As a convention in the stock market, investors who used to take delivery get the share certificate in a physical paper form at their mentioned address. There were plenty of problems with this situation viz.
- Certificate forgery
- Certificate Transportation
- Certificate misplacement
Companies used to get a loan from a bank against some stocks certificates and then get a duplicate certificate of same certificates and issue to buyers. It used to rotate to other buyers until company defaults the loan or the investor wanted to have his name on the certificate. Even in that situation, the broker (who introduced) used to be seen as the only culprit. In fact, he already used to know about that forgery. There were several cases of this forgery. In that situation either the investor again settles to rotate the certificate to next buyer or if he is rigid enough, he used to get the money back from the broker.
As the number of delivery trades increased, the number of physical shares to be sent to the investor also increased. There used to be a pile of physical certificates to be sent increasing the workload. This also increased certificate transportation charges.
When an investor used to receive a physical certificate, it becomes his/her sole responsibility to safeguard the certificates. It was the only proof that he/she bought the shares. In case they were misplaced or damaged, the further process to reclaim it was very difficult.
Following Depositories Act in 1996, NSE introduced National Securities Depository Limited (NSDL) as the first depository in India. Now share certificates were in dematerialized (demat) form. Demat form is an electronic format which is saved electronically with the depository.
NSE depository NSDL removed all the problems attached to a physical certificate. No more physical papers, no more worries.
I hope you are aware of all the stock market charges you pay while trading/investing. One of these charges is called the transaction charge. This charge is levied by the stock exchange. Read more about transaction charge.
BSE and NSE transaction charge is levied differently and these charges itself vary broker to broker.
Exempli Gratia for zerodha BSE charges Rs 3 for every trade turnover and NSE charges 0.00325 for the turnover. Thus, if you are placing a smaller trade on BSE you will pay more charge than NSE. But if your trade turnover is very high, NSE charge is more than BSE. Read more on the NSE, BSE charge difference for your reference.
Stock market runs on retail traders, who place trades of small turnover. Thus low charges of NSE for lower turnover trades are obviously better.

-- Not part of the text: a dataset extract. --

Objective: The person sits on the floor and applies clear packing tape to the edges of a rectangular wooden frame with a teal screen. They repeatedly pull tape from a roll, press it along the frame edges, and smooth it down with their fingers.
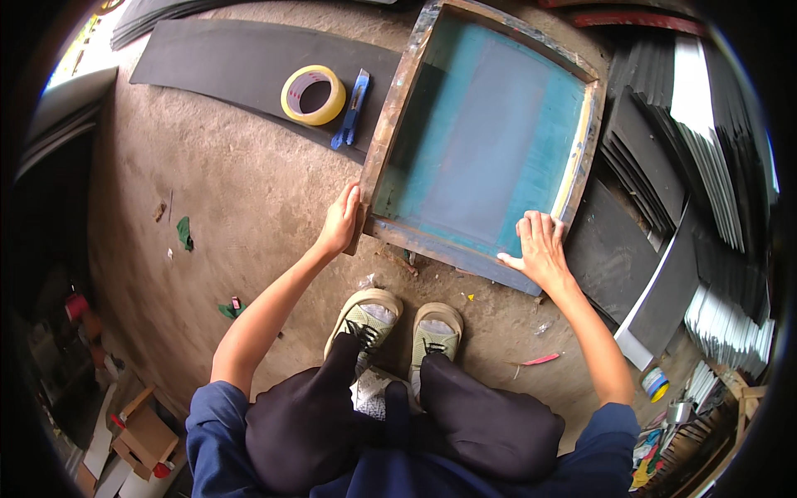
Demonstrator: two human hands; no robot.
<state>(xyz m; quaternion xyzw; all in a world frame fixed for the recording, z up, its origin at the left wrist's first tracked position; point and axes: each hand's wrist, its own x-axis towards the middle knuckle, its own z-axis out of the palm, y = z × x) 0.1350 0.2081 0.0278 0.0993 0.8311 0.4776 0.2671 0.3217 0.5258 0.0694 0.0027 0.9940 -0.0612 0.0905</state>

Liquidity means a chance of getting your stocks converted to cash.
If you want to sell the stocks of a company, how much it is possible that you will get a buyer. If there are more buyers who are willing to buy the same stocks you want to sell, it means that it has high liquidity. If you can’t find the buyers and got stuck with the stocks, it means that it has low liquidity.
NSE, despite having very few stocks listed as compared to gigantic BSE list, provides more liquidity for its stocks. This high liquidity is a plus point of NSE.
NSE stocks provide more liquidity than BSE, thus a better choice for investors.
Although NSE is a quite new entrant to bourse business as compared to BSE in India, however, it has won the trust of investors. NSE brought transparency to the stock market and direct participation of traders/investors. For retails traders, NSE transaction charge is quite low than BSE thus making it the preferred exchange in India.